Examine each line of the data. Copy those that contain the string "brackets".

***** RECORDED DATA *****

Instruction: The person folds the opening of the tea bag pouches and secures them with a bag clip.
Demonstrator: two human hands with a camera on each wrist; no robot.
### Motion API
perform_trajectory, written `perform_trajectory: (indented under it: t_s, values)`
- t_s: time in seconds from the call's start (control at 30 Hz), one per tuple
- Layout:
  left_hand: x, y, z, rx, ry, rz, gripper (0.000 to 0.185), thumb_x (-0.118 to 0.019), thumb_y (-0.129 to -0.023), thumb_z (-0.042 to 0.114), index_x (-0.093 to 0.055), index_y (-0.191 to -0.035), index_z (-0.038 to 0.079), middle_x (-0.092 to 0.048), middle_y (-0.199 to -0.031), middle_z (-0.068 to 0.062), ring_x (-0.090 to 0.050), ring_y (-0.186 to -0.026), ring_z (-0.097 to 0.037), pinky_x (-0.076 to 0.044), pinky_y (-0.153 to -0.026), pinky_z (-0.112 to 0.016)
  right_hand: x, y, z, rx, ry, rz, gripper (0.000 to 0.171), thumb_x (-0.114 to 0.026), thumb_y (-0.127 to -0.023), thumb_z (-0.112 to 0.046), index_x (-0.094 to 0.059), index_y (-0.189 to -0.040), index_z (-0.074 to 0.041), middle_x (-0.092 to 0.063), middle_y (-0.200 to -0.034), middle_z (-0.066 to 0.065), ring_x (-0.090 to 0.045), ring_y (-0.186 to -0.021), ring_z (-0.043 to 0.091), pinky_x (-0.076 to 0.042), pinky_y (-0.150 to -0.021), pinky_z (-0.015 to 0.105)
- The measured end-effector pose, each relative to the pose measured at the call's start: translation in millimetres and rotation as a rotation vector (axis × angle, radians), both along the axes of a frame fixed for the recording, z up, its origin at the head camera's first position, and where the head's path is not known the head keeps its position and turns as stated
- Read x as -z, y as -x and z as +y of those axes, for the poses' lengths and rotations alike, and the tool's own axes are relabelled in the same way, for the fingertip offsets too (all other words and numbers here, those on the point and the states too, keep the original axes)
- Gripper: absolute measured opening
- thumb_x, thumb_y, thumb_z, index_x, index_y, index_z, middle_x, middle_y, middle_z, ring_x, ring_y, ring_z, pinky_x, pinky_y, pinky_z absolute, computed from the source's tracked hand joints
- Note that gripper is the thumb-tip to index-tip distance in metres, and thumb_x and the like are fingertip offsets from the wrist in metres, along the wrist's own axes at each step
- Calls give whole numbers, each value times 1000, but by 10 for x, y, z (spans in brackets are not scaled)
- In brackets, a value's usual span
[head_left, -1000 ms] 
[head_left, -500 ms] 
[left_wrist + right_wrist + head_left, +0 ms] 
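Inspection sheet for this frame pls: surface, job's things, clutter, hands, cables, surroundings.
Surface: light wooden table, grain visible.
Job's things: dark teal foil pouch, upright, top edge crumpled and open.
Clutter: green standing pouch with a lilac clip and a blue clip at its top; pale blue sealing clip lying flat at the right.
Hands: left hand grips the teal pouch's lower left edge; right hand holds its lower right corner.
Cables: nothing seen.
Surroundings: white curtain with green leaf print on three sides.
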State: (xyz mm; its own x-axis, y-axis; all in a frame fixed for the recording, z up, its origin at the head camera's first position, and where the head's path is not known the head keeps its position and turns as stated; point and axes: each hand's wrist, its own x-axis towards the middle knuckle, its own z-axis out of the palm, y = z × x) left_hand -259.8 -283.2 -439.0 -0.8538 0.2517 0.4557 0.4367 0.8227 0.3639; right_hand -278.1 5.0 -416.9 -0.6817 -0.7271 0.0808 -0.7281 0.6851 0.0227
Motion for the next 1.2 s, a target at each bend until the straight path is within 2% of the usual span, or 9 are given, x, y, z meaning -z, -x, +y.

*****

RESULT OF THE EXERCISE —
- Calls give whole numbers, each value times 1000, but by 10 for x, y, z (spans in brackets are not scaled)
- In brackets, a value's usual span

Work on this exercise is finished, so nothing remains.